Ich konnte meine Wahlkreisreise nicht bei Frau Flachsbarth machen, weil sie unerwartet in Vertretung für Herrn Bundesminister Müller nach Kanada reisen musste. Aber ich hatte die Möglichkeit die Wahlkreisreise bei Herrn Norbert Altenkamp zu machen. Ich bin Herrn Altenkamp sehr dankbar dafür, dass ich die Wahlkreisreise bei ihm machen konnte. Sein Wahlkreis ist der Main Taunus Kreis und besteht aus 15 Städten mit rund 275.000 Einwohnern. Ich habe die Reise mit einem anderen IPS Stipendiaten, Kyriakos Melidis, gemacht. Er ist IPS Stipendiat bei Herr Altenkamp. Herr Altenkamp und seine Familie sind sehr freundlich, nett, offen und gastfreundlich. Ich konnte nicht nur den Wahlkreis, sondern seine Familie auch kennenlernen. Am ersten Tag hatten wir eine Einführung im Bad Soden und er hat uns sein Wahlkreis vorgestellt. Wir hatten die Möglichkeit, den Kreistag zu besuchen und eine Sitzung zu beobachten. Der Kreistagsvorsitzende hat uns während der Sitzung begrüßt. Ich finde, dass es eine sehr schöne Geste war. Wir hatten die Möglichkeit nicht nur den Wahlkreis, sondern auch Frankfurt am Main kennenzulernen. Ich wollte schon lange die Europäische Zentralbank besuchen und hatte jetzt die Chance.

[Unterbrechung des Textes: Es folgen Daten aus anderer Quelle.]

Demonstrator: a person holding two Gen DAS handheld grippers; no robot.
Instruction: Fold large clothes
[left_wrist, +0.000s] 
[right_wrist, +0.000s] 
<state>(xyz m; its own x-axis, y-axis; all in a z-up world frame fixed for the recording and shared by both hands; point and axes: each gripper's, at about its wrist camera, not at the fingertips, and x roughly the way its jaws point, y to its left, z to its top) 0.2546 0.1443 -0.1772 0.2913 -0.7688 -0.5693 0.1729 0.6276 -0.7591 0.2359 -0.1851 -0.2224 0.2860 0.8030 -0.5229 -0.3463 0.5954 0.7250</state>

Die Wahlkreisreise war der beste Teil dieses Programms. Ich konnte ein anderes Bundesland besuchen und Deutschland besser kennenlernen und verstehen. Ich bin sehr dankbar, dass wir die Möglichkeit hatten eine solche Wahlkreisreise zu machen. Die Wahlkreisreise war für mich der Höhepunkt des Programms. 

Ich bedanke mich bei der Abgeordneten Frau Dr. Flachsbarth und ihrem Büroteam sehr herzlich für die gute Aufnahme, Förderung und Zusammenarbeit. Diese drei Monate sind eine wichtige Erfahrung gewesen. Ich werde niemals meine Zeit bei Ihnen in Berlin vergessen und ich werde dieses Erlebnis nutzen. Ich freue mich, dass ich an IPS teilgenommen habe.